Paul Valéry – London Bridge (1941)

Je passais, il y a quelque temps, sur le Pont de Londres, et m’arrêtai pour regarder ce que j’aime : le spectacle d’une eau riche et lourde et complexe, parée de nappes de nacre, troublée de nuages de fange, confusément chargée d’une quantité de navires dont les blanches vapeurs, les bras mouvants, les actes bizarres qui balancent dans l’espace balles et caisses, animent les formes et font vivre la vue.

Je fus arrêté par les yeux ; je m’accoudai, contraint comme par un vice. La volupté de voir me tenait, de toute la force d’une soif, fixé à la lumière délicieusement composée dont je ne pouvais épuiser les richesses. Mais je sentais derrière moi trotter et s’écouler sans fin tout un peuple invisible d’aveugles éternellement entraînés à l’objet immédiat de leur vie.

Il me semble que cette foule ne fût point d’êtres singuliers, ayant chacun son histoire, son dieu unique, ses trésors et ses tares, un monologue et un destin ; mais j’en faisais, sans le savoir, à l’ombre de mon corps, à l’abri de mes yeux, un flux de grains tous identiques, identiquement aspirés par je ne sais quel vide, et dont j’entendais le courant sourd et précipité passer monotonement le pont. Je n’ai jamais tant ressenti la solitude, et mêlée d’orgueil et d’angoisse ; une perception étrange et obscure du danger de rêver entre la foule et l’eau.
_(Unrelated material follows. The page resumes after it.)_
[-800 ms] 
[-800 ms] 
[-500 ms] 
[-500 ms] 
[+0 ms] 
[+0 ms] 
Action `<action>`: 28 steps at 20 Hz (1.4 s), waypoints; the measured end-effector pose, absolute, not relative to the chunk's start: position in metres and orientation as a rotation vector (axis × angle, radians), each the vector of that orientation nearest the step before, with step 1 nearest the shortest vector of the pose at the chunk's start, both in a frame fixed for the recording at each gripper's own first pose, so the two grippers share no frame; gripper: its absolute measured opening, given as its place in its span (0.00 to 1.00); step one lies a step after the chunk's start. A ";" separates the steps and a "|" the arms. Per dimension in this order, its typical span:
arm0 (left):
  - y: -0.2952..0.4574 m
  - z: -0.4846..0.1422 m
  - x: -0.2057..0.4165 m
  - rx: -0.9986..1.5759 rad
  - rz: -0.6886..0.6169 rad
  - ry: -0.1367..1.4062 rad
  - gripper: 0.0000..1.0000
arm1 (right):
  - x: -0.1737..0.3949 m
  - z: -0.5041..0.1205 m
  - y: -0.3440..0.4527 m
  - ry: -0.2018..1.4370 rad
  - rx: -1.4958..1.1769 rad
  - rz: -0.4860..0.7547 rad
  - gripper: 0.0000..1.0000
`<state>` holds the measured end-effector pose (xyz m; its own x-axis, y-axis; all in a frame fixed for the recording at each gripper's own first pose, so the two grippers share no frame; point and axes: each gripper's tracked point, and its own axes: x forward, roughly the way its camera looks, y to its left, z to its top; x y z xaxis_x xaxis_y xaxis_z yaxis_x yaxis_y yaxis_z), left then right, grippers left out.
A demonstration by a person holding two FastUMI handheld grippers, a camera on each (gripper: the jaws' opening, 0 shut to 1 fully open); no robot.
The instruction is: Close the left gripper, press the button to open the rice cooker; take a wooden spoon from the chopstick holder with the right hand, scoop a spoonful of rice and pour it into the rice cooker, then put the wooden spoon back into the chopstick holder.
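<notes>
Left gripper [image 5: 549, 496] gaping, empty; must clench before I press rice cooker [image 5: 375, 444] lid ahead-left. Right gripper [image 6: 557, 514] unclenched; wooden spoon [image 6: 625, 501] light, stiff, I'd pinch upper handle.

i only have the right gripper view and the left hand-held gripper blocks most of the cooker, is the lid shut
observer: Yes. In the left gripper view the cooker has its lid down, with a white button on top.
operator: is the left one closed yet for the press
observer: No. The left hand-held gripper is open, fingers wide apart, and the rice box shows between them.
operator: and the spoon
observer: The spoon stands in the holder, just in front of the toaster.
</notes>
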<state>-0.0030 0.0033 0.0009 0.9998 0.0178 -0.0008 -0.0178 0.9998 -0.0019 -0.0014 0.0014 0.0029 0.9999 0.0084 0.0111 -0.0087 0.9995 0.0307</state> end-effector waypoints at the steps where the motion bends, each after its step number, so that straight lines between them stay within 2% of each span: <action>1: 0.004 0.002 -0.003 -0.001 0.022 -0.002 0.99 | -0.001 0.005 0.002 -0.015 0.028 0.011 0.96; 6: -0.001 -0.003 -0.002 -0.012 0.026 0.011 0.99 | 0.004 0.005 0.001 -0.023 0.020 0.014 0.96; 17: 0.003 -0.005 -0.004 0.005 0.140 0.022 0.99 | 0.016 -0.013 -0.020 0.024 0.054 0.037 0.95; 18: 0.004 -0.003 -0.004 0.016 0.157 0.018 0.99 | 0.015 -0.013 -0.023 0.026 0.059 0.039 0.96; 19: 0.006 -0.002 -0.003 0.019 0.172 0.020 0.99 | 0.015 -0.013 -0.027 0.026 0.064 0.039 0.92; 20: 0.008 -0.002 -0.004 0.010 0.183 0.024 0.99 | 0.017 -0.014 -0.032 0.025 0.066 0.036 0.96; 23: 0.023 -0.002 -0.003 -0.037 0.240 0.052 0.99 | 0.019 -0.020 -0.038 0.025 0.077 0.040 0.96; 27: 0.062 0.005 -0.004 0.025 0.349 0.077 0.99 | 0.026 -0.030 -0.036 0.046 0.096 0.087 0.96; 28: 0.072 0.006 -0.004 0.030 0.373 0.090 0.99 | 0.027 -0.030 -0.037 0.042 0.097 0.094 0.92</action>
Je me trouvais coupable du crime de poésie sur le Pont de Londres.

***

Paul Valéry (1871-1945) Tel Quel (1941)

~ par schabrieres sur décembre 20, 2008.

2 Réponses to “Paul Valéry – London Bridge (1941)”

  1. C’est très beau, je vais me procurer cet ouvrage dès que possible.
    Une question toutefois, de qui est ce tableau?

    Aimé par 1 personne

  2. Je suis obligé de prendre le temps de te dire qu’il manque la suite de ce magnifique poeme en prose. Tu es probablement limité en nombre de caractères. Publie-le en deux fois. Ou même en trois s’il le faut. Puisqu’il n’est pas publié en entier, il manque l’essentiel. C’est pour moi la définition de la médiocrité. On ne peut plus dire surtout à nous même que l’on tend vers la médiocrité tous en groupe dans ce que l’on appelle la société. Pourtant médiocre veut seulement dire (éthymologiquement parlant) au milieu du rocher (sens litéral ) . Donc par extension au milieu de la montagne. C’est ce que tu as fait avec ce poeme . La plupart des gens vont penser qu’il est en entier. Je te remercie tout de même du temps que tu as pris pour le publier même de maniere incomplete.C’est un vrai petit bijou et la conclusion me laisse pantois.